Home National COVID delta variant is most transmissible mutation: WHO chief

COVID delta variant is most transmissible mutation: WHO chief


NEW YORK: Director General of the World health Organization (WHO) Tedros Adhanom Ghebreyesus has expressed concern over the Covid-19’s delta variant, which he called “the most transmissible” mutation to date.
Tedros told journalists at a briefing that delta has been identified in at least 85 countries and is “spreading rapidly among unvaccinated populations.”
“As some countries ease public health and social measures, we are starting to see increases in transmission around the world”, he said.
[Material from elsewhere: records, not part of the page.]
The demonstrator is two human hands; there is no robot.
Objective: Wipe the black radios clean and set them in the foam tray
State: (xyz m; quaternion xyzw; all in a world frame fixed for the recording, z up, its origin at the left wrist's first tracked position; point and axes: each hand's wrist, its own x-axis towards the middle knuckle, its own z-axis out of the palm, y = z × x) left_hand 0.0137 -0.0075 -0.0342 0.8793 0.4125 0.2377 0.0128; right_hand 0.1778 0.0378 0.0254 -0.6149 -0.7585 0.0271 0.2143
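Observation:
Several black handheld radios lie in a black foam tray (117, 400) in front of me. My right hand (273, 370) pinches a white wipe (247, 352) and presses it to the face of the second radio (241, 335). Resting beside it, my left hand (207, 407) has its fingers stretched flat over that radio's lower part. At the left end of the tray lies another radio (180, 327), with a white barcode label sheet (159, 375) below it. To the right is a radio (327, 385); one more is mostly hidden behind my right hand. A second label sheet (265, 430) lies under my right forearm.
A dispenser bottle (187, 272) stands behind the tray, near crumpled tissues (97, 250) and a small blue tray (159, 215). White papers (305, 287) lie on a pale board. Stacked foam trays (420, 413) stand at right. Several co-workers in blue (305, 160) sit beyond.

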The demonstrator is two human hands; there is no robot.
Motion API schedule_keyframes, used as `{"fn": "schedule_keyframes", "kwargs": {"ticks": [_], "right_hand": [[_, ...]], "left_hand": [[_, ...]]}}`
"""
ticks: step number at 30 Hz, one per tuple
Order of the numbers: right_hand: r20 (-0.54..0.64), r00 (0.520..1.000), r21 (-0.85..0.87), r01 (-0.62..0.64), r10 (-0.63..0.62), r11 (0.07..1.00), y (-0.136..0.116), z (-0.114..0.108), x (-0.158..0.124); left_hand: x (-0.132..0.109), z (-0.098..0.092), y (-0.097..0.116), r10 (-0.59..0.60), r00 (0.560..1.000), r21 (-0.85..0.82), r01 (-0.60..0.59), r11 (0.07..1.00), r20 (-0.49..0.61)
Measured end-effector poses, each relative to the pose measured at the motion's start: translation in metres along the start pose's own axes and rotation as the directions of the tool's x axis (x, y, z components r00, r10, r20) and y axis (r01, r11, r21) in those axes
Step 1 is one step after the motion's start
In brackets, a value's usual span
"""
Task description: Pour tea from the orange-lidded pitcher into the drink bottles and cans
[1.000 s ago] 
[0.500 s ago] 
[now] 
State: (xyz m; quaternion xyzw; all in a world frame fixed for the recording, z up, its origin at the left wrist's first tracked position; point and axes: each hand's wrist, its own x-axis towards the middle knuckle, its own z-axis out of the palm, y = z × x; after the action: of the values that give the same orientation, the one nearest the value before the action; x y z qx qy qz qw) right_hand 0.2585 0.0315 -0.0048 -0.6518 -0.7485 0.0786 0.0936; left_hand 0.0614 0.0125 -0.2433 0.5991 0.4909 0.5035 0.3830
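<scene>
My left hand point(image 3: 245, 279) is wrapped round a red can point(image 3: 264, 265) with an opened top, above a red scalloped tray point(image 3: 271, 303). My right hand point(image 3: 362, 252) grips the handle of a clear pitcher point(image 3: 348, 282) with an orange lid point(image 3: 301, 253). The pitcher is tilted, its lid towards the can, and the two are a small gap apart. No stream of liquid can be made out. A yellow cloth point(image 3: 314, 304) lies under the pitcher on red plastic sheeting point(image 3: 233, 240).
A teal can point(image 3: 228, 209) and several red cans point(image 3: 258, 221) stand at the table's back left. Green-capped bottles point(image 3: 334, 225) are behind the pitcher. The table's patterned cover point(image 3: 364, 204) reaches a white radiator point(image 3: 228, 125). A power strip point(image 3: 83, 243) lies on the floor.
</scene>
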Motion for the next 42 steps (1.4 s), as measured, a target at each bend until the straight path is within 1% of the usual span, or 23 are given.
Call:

A surge in cases translates to more hospitalizations, which continue to stretch healthcare workers and health systems while putting more at risk of death, according to the WHO chief. He acknowledged that new variants are expected, saying “that’s what viruses do, they evolve” and stressed that by preventing transmission, “we can stem the emergence of variants.”
“It’s quite simple: more transmission, more variants. Less transmission, less variants”, Tedros spelled out, upholding that it is even more urgent today to prevent transmission by consistently using public health and social measures along with vaccines.
“This is why WHO has been saying for at least a year that vaccines must be distributed equitably, to protect health workers and the most vulnerable”, he said.
“Globally, WHO has certified teams from 20 countries, who have gone through a rigorous process of quality assurance to ensure they meet internationally agreed standards”, Tedros said, adding that another 87 countries are either in the process of being WHO certified, or are developing quality-assurance systems nationally.
Since the beginning of the pandemic, he said that WHO has helped deploy over 108 international EMTs and experts worldwide.
Last week, WHO and partners published new EMT deployment standards for a range of situations, “from natural disasters to epidemics and conflict situations”, the UN agency chief said.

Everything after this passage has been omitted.